Maciej Walkowiak tweeted news about version 3.0 of Spring Cloud AWS. According to Maciej:

it’s pretty much a complete rewrite of the project on AWS SDK v2.

And some of the key things to know is that it is compatible with Spring Boot 3.0 and enables developers to perform simple testing with localstack. Grab the full details over at the release notes

OpenSearch

OpenSearch 2.7.0 is ready for download! The latest version of OpenSearch offers a range of new capabilities for search, analytics, observability, and security applications, along with significant enhancements to administration and usability. Read more in the post from James McIntyre, Get Started with OpenSearch 2.7.0

overview of opensearch new features

Apache Kafka

Amazon Managed Streaming for Apache Kafka (Amazon MSK) now supports Apache Kafka version 3.4.0 for new and existing clusters. Apache Kafka 3.4.0 includes several bug fixes and new features that improve performance. Key features include a fix to improve stability to fetch from the closest replica. Amazon MSK will continue to use and manage Zookeeper for quorum management in this release.

In addition to this was news that Amazon MSK now offers multi-VPC private connectivity that simplifies connectivity and access to your Amazon MSK clusters from your Apache Kafka clients hosted in any VPC or AWS account. We are launching multi-VPC private connectivity (powered by AWS PrivateLink) that allows you to easily establish cross-VPC and cross-account connectivity between your Apache Kafka clients and your Amazon MSK cluster, while keeping all traffic within the AWS Network. With a few clicks, you can turn on multi-VPC private connectivity for one or more authentication modes on your cluster. This feature is supported for IAM, SASL SCRAM, and mutual TLS authentication modes. You can then create Amazon MSK managed VPC Connections and use them to allow your Apache Kafka clients to connect privately to the cluster. You can also now provide access for Apache Kafka clients to connect privately from a different AWS account through a cluster policy. By combining with this with MSK’s IAM functionality, you can also provide these clients fine grained access control to Apache Kafka resources on the cluster. Together, IAM based authentication and cluster policies simplify permission management for cross-account connectivity to an MSK cluster. Multi-VPC private connectivity is available with pay-as-you-go pricing and is supported in all AWS regions where MSK is available.

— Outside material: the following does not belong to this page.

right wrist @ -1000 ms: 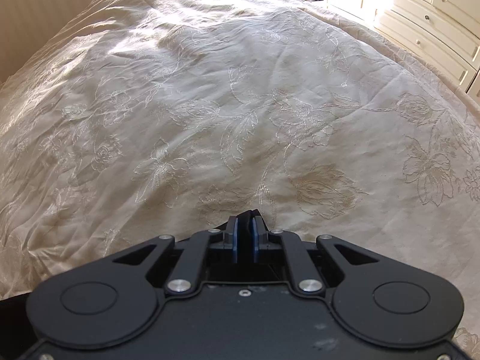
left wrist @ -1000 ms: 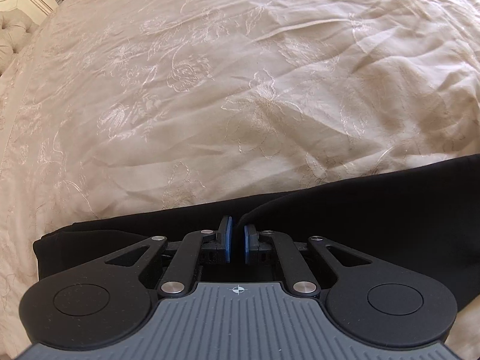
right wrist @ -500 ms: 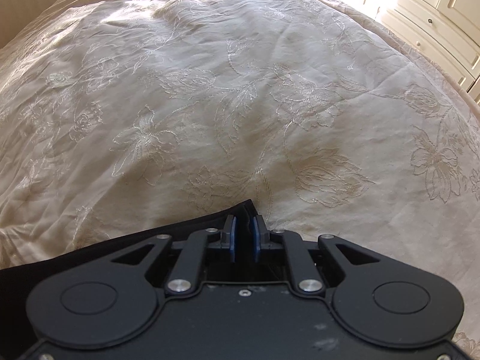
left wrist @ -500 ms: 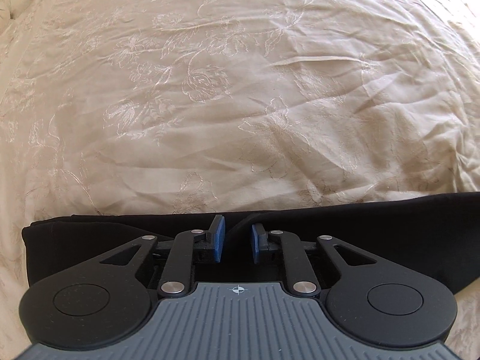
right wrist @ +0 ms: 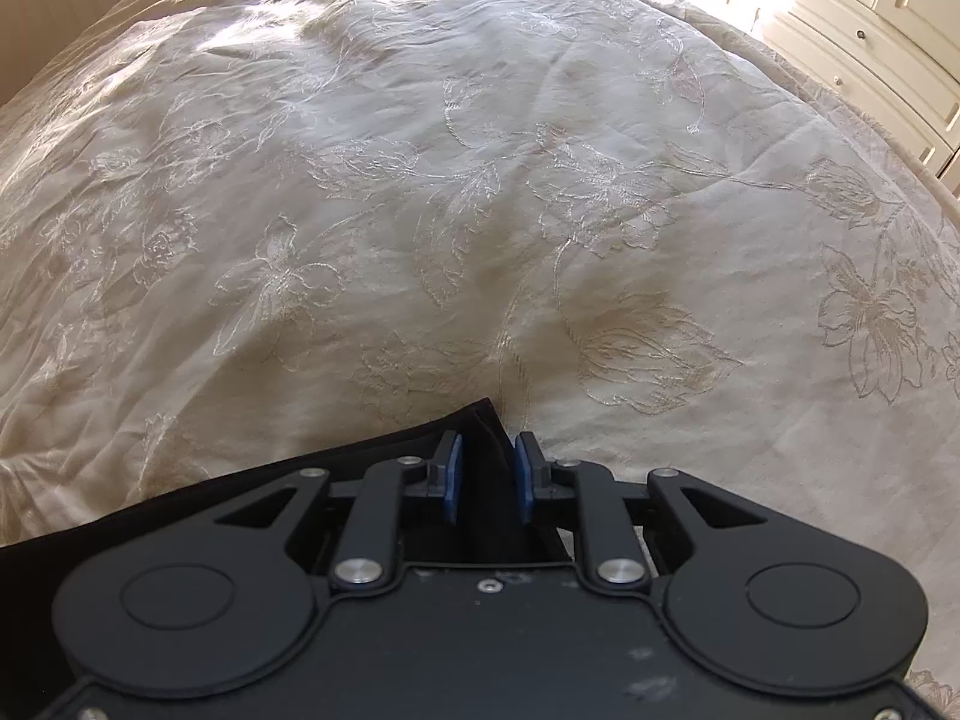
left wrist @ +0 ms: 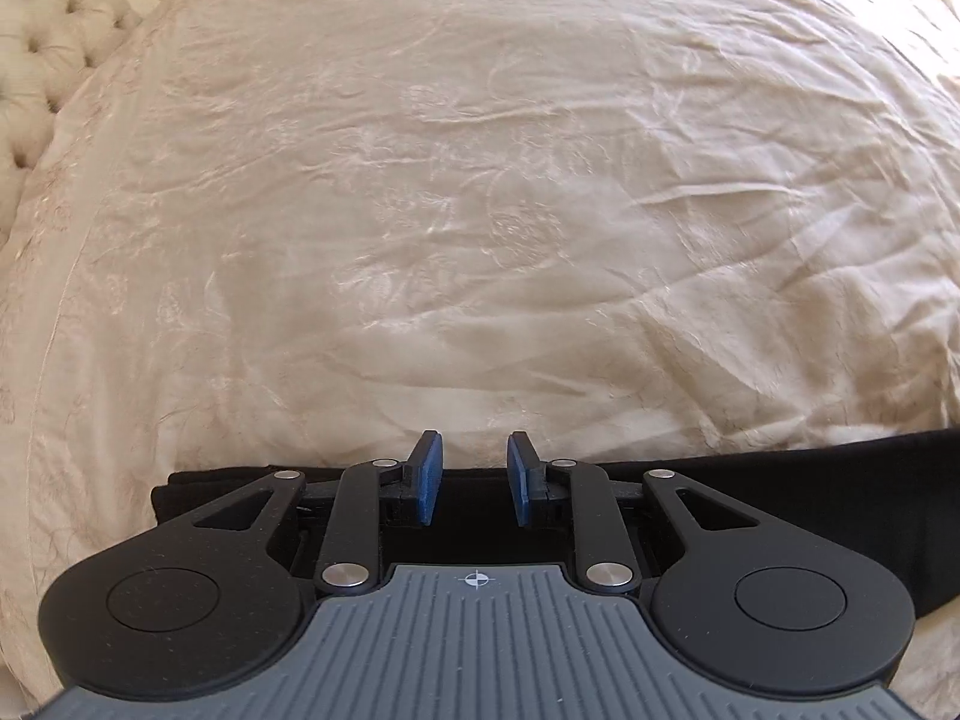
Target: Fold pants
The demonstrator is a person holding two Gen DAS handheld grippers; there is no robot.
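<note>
Showing headboard (left wrist: 42,60), left hand-held gripper (left wrist: 474,474) spread | drawers (right wrist: 870,54), right hand-held gripper (right wrist: 487,474) parting astride pants (right wrist: 480,432)

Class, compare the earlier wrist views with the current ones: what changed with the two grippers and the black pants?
Both grippers have just been opening. The left gripper let go of the black pants and lifted clear. The right gripper loosened; the corner of the fabric stands between its pads. The pants stayed folded on the cream bedspread.
</note>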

Read the post, Connect Kafka client applications securely to your Amazon MSK cluster from different VPCs and AWS accounts, where Ali Alemi looks at this new capability in more detail.

overview of amazon msk vpc connectivity architecture

Amazon EMR

Amazon EMR on EKS enables customers to run open-source big data frameworks such as Apache Spark on Amazon EKS without having to manage application provisioning themselves. This week we had a couple of updates.

First up we had news that Amazon EMR on EKS now supports vertical autoscaling, a feature to automatically tune the memory and CPU resources of EMR Spark Applications to adapt to the needs of the provided workload, offering a simplified mechanism for customers to tune resources, enhance reliability and optimise costs. EMR Spark allows users to configure the amount of Memory and CPU cores that it will utilise. However, tuning these values has until now been a manual process for customers that can be complex. For instance, too little memory can result in out-of-memory exceptions but allocating too much can result in over-spending on idle resources. Vertical autoscaling automatically scales the memory and CPU allocated to an EMR Spark application based on its real-time and historic resource utilisation. This simplifies the process of tuning resources and optimising costs for an application while helping improve its reliability.

Dive deeper by checking out this post, Improve reliability and reduce costs of your Apache Spark workloads with vertical autoscaling on Amazon EMR on EKS, where Rajkishan Gunasekaran shows you how you can use vertical autoscaling to easily monitor resource utilisation for one or more EMR on EKS jobs without any impact to your production workloads.

graph of Amazon EMR on EKS autoscaling post

We also saw that you can now self-hosted Jupyter notebooks as another mechanism to run interactive workloads via managed endpoints. Amazon EMR on EKS customers setup and use a managed endpoint (available in preview) to run interactive workloads using an integrated development environments (IDEs) such as EMR Studio. Customers currently rely on EMR Studio to run Jupyter notebooks for their interactive Spark workloads, which provides a managed notebooks solution without having to worry about customising the execution environment where they run. With self-hosted Jupyter notebooks, customers that require such customisation now have a choice of where they control the notebook execution environment, with the flexibility to decide where it runs and the ability to change how to access it, helping them meet their specific business needs. The self-hosted Jupyter notebooks feature is supported on Amazon EMR on EKS 6.10 release and later.

PostgreSQL

Two important new updates this week.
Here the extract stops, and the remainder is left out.